My daughter read the framed story about Wolf, Lad's son, who died saving a mongrel dog from being run over by a train, and when I said "Incredible story, isn't it?" she looked at me surprised. "You read this that fast?" (I always read more slowly than she does). "I know the story well," I said with a wink.

The highlight for "Laddicts" is probably Lad's round leather collar and a tuft of mahogany-and-white hair attached to an envelope labeled in Anice's handwriting: "Lad's hair". As I learned recently from a newsletter posted on the Sunnybank-Terhune Collies Facebook group, "Laddie's collar" was found wrapped in tissue inside a large trophy cup that the Terhune Sunnybank Memorial Fund acquired in 1973 along with 17 other trophies won by the Sunnybank collies.  This collection had been given by Anice Terhune to a friend and neighbor, who later gave it to a housekeeper who admired the collection and Terhune's stories. The housekeeper was told to hang on to the collection for a while, because it would someday be worth something. Indeed!

We were also able to see a few other treasures - an apholstered chair of Bert's and a pair of his trousers - he was 6 feet 2.5 inches tall, and the waistline came up to my chest! Carol also encouraged us to look through an album of Sunnybank and the Terhunes, and I absorbed every page. She showed us the Terhune books in their library, which anyone can read on-site in the museum or on the porch on a pleasant day.

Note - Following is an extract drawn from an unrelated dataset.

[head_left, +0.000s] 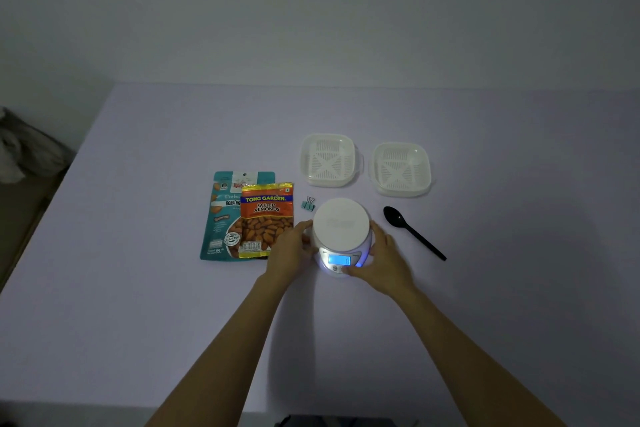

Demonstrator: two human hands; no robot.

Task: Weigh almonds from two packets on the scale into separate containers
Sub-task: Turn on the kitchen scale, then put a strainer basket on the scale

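We see a dim, bluish, softly blurred frame; the small white scale's backlit display (339,260) glows at centre, corners darkening.

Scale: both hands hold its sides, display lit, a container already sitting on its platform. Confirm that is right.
Not quite. In the head view the scale is held by the left hand and right hand, display lit, but its platform is bare; both containers sit on the table behind it.

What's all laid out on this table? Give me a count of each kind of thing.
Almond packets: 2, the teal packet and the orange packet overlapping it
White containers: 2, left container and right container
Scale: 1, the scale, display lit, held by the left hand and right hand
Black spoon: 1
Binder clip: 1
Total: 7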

We went away with an abridged version of a Terhune story, condensed by Carol herself and illustrated so as to be a coloring book. What a lovely treat!

Our next stop was the Dutch Reformed Church in Pompton Lakes, NJ. I forgot to take a picture of the church itself because my interest was in the cemetery. I had seen plenty of photos of the Terhune plots and headstones, but I wanted to see them for myself.

The cemetery is not large, and so the family plot was not difficult to find.


Terhune's parents
Lorraine, Bert's first wife (left)
Alice, one of Terhune's sisters



















Bert and Lorraine's daughter, also called Lorraine, rests here, too, next to her mother, who died a few days after giving birth, at the age of 23.

But Bert and Anice are not in the family plot. Their resting place is just a short walk away and I recognized it from a distance.


"I have fought a good fight."



"I have kept the faith."
















My daughter finds it a bit odd that I "enjoy" going to graveyards to see headstones and burial places of people important to me. I can't necessarily explain why, but I think it is a ritual of closure. In the U.S. the experience is perhaps less inspiring than in Germany, where the cemeteries and gravesites are stunningly beautiful (and much older, of course). Still, of course I wanted to see Albert's & Anice's graves.

By now the whole family has passed on, as far as I know. Only the descendants of the collies live on, mainly traced back to CH Sunnybank Thane.

I have one last thing to say about this writer, Albert Payson Terhune. His biographer mentioned, and Terhune even said himself, that he was not a great writer. His stories were popular, and he wrote a great many of them; but I read several times that he does not rank among the great American writers. Ok, fair enough - he was no Hemingway or Thoreau. But by reading his stories I expanded my vocabulary in ways that young readers today cannot (by reading popular modern stories and novels). Terhune also had a beautiful sense of language and - again, unlike many writing today - knew his language well and didn't make grammatical mistakes. He wrote correctly - not as people speak (you won't find "Me and my friend..." or "Lad liked to lay on the veranda" in his stories!) - and that made a great impression on me. So while he may not have earned a place in an American Literature course curriculum, I will always be one to say that he was well beyond the league of many of today's popular writers in style and language mastery.

Thus endeth my literary pilgrimage to Sunnybank and the world of Albert Payson Terhune. It was a special trip, and one I needed to make.